→ EXERCISE DETAILS
The data below is to be written out exactly, with no pictures.

→ SUPPLIED MATERIAL
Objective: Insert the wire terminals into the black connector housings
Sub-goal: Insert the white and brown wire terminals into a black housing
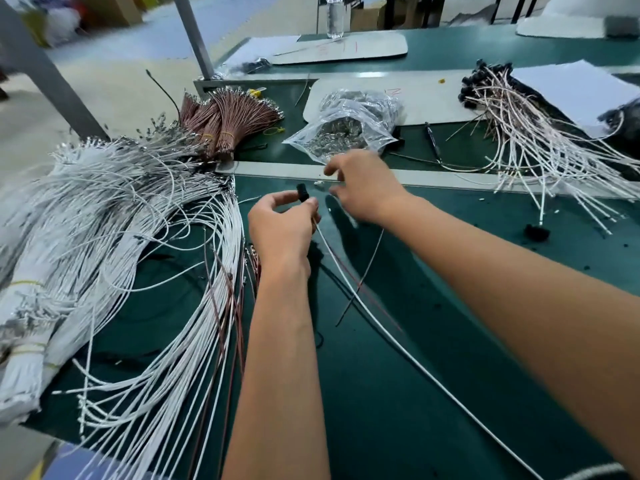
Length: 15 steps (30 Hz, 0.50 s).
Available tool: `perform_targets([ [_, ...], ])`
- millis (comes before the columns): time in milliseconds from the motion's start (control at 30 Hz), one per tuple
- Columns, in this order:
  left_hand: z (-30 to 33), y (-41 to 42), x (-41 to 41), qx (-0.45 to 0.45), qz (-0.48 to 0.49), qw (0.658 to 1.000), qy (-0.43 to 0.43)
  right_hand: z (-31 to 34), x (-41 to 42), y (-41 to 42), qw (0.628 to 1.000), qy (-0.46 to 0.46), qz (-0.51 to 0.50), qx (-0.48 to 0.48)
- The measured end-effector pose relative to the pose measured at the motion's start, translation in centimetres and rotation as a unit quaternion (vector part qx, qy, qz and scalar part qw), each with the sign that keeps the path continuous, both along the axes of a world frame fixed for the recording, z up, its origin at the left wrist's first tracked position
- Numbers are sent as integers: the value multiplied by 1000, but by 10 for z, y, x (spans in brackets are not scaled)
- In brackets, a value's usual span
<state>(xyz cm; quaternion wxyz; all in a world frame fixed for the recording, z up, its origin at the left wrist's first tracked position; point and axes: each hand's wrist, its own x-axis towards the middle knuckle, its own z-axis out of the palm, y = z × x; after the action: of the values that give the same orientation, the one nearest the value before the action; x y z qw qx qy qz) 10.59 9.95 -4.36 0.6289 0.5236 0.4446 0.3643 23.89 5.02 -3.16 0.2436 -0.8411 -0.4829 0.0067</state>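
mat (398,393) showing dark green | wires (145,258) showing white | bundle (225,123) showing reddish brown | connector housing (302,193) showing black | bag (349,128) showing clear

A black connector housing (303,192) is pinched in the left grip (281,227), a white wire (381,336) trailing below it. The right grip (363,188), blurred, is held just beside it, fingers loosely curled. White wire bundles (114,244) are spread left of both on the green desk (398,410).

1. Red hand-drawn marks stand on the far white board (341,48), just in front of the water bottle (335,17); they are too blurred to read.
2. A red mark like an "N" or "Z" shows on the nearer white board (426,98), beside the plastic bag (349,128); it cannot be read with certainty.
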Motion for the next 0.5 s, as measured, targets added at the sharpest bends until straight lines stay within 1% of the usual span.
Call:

→ WRITTEN ANSWER
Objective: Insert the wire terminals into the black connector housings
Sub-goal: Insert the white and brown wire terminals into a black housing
Length: 15 steps (30 Hz, 0.50 s).
Available tool: `perform_targets([ [_, ...], ])`
- millis (comes before the columns): time in milliseconds from the motion's start (control at 30 Hz), one per tuple
- Columns, in this order:
  left_hand: z (-30 to 33), y (-41 to 42), x (-41 to 41), qx (-0.45 to 0.45), qz (-0.48 to 0.49), qw (0.658 to 1.000), qy (-0.43 to 0.43)
  right_hand: z (-31 to 34), x (-41 to 42), y (-41 to 42), qw (0.628 to 1.000), qy (-0.46 to 0.46), qz (-0.51 to 0.50), qx (-0.48 to 0.48)
- The measured end-effector pose relative to the pose measured at the motion's start, translation in centimetres and rotation as a unit quaternion (vector part qx, qy, qz and scalar part qw), each with the sign that keeps the path continuous, both along the axes of a world frame fixed for the recording, z up, its origin at the left wrist's first tracked position
- Numbers are sent as integers: the value multiplied by 1000, but by 10 for z, y, x (spans in brackets are not scaled)
- In brackets, a value's usual span
<state>(xyz cm; quaternion wxyz; all in a world frame fixed for the recording, z up, its origin at the left wrist's first tracked position; point and axes: each hand's wrist, its own x-axis towards the middle knuckle, its own z-axis out of the palm, y = z × x; after the action: of the values that give the same orientation, the one nearest the value before the action; x y z qw qx qy qz) 10.59 9.95 -4.36 0.6289 0.5236 0.4446 0.3643 23.89 5.02 -3.16 0.2436 -0.8411 -0.4829 0.0067</state>
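mat (398,393) showing dark green | wires (145,258) showing white | bundle (225,123) showing reddish brown | connector housing (302,193) showing black | bag (349,128) showing clear

A black connector housing (303,192) is pinched in the left grip (281,227), a white wire (381,336) trailing below it. The right grip (363,188), blurred, is held just beside it, fingers loosely curled. White wire bundles (114,244) are spread left of both on the green desk (398,410).

1. Red hand-drawn marks stand on the far white board (341,48), just in front of the water bottle (335,17); they are too blurred to read.
2. A red mark like an "N" or "Z" shows on the nearer white board (426,98), beside the plastic bag (349,128); it cannot be read with certainty.
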Motion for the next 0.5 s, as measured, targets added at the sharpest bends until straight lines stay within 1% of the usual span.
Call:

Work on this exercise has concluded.